:: SUPPLIED INFORMATION

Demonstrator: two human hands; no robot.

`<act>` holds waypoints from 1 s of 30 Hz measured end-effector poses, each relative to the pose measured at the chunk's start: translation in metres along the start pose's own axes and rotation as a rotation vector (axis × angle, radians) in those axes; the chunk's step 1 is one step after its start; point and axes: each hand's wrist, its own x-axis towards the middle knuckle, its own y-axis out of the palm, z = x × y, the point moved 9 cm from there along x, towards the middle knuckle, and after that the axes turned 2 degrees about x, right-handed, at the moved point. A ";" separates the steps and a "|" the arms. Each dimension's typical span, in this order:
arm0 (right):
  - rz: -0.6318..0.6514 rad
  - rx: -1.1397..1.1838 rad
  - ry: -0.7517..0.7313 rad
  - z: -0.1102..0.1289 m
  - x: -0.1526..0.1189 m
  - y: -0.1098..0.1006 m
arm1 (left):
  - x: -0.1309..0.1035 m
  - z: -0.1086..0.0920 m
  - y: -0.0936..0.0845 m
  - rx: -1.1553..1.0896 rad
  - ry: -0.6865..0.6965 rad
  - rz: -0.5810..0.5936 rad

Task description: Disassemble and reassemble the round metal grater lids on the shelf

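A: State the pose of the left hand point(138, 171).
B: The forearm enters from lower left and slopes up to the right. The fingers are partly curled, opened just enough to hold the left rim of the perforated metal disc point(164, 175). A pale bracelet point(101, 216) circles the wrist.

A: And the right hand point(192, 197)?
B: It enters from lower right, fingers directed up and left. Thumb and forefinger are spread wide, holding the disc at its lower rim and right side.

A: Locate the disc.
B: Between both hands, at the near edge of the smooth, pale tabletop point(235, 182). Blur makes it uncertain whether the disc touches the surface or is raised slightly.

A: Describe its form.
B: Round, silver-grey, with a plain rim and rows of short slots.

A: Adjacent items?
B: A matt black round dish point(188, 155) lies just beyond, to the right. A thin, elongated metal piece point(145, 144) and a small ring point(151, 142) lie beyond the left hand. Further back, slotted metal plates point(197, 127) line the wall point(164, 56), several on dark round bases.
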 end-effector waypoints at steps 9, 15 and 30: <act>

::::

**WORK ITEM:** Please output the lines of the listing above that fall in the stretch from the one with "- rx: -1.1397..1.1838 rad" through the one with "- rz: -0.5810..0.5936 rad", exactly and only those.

**ANSWER TO THE PROBLEM:**
  - rx: -1.1397..1.1838 rad
  - ry: -0.7517..0.7313 rad
  - z: -0.1102..0.1289 m
  - x: -0.1526..0.1189 m
  - y: -0.1098..0.1006 m
arm1 (left):
  - x: -0.1309..0.1035 m
  - z: -0.1086..0.0920 m
  - y: -0.0936..0.0845 m
  - rx: -1.1553..1.0896 rad
  - ry: -0.6865..0.6965 rad
  - rz: -0.5810..0.5936 rad

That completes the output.